→ DIRECTIONS FOR THIS TASK
With the listing in front of you, retype it exactly.

(EXERCISE DATA begins)

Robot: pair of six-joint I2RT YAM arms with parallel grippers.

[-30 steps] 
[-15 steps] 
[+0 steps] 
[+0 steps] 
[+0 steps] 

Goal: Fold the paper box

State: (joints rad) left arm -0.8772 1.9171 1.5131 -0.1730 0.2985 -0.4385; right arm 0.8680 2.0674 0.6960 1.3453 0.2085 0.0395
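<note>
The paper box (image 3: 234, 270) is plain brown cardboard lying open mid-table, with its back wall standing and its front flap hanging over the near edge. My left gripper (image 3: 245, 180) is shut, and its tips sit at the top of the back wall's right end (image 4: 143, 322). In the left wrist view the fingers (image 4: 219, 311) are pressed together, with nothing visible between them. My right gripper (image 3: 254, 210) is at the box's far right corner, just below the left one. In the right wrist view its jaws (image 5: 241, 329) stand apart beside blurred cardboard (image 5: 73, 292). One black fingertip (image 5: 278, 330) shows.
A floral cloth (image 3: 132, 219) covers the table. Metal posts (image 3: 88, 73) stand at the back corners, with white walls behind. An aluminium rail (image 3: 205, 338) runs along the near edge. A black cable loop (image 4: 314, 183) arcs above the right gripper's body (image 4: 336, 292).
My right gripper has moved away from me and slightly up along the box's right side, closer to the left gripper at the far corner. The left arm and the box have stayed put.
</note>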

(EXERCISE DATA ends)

→ WRITTEN ANSWER
Robot: pair of six-joint I2RT YAM arms with parallel grippers.

[-30 steps] 
[-15 steps] 
[+0 steps] 
[+0 steps] 
[+0 steps] 

Goal: Fold the paper box

State: (joints rad) left arm -0.8772 1.9171 1.5131 -0.1730 0.2985 -0.4385; right arm 0.8680 2.0674 0.6960 1.3453 0.2085 0.0395
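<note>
The paper box (image 3: 234, 270) is plain brown cardboard lying open mid-table, with its back wall standing and its front flap hanging over the near edge. My left gripper (image 3: 245, 180) is shut, and its tips sit at the top of the back wall's right end (image 4: 143, 322). In the left wrist view the fingers (image 4: 219, 311) are pressed together, with nothing visible between them. My right gripper (image 3: 254, 210) is at the box's far right corner, just below the left one. In the right wrist view its jaws (image 5: 241, 329) stand apart beside blurred cardboard (image 5: 73, 292). One black fingertip (image 5: 278, 330) shows.
A floral cloth (image 3: 132, 219) covers the table. Metal posts (image 3: 88, 73) stand at the back corners, with white walls behind. An aluminium rail (image 3: 205, 338) runs along the near edge. A black cable loop (image 4: 314, 183) arcs above the right gripper's body (image 4: 336, 292).
My right gripper has moved away from me and slightly up along the box's right side, closer to the left gripper at the far corner. The left arm and the box have stayed put.
</note>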

With this, the exercise has been completed.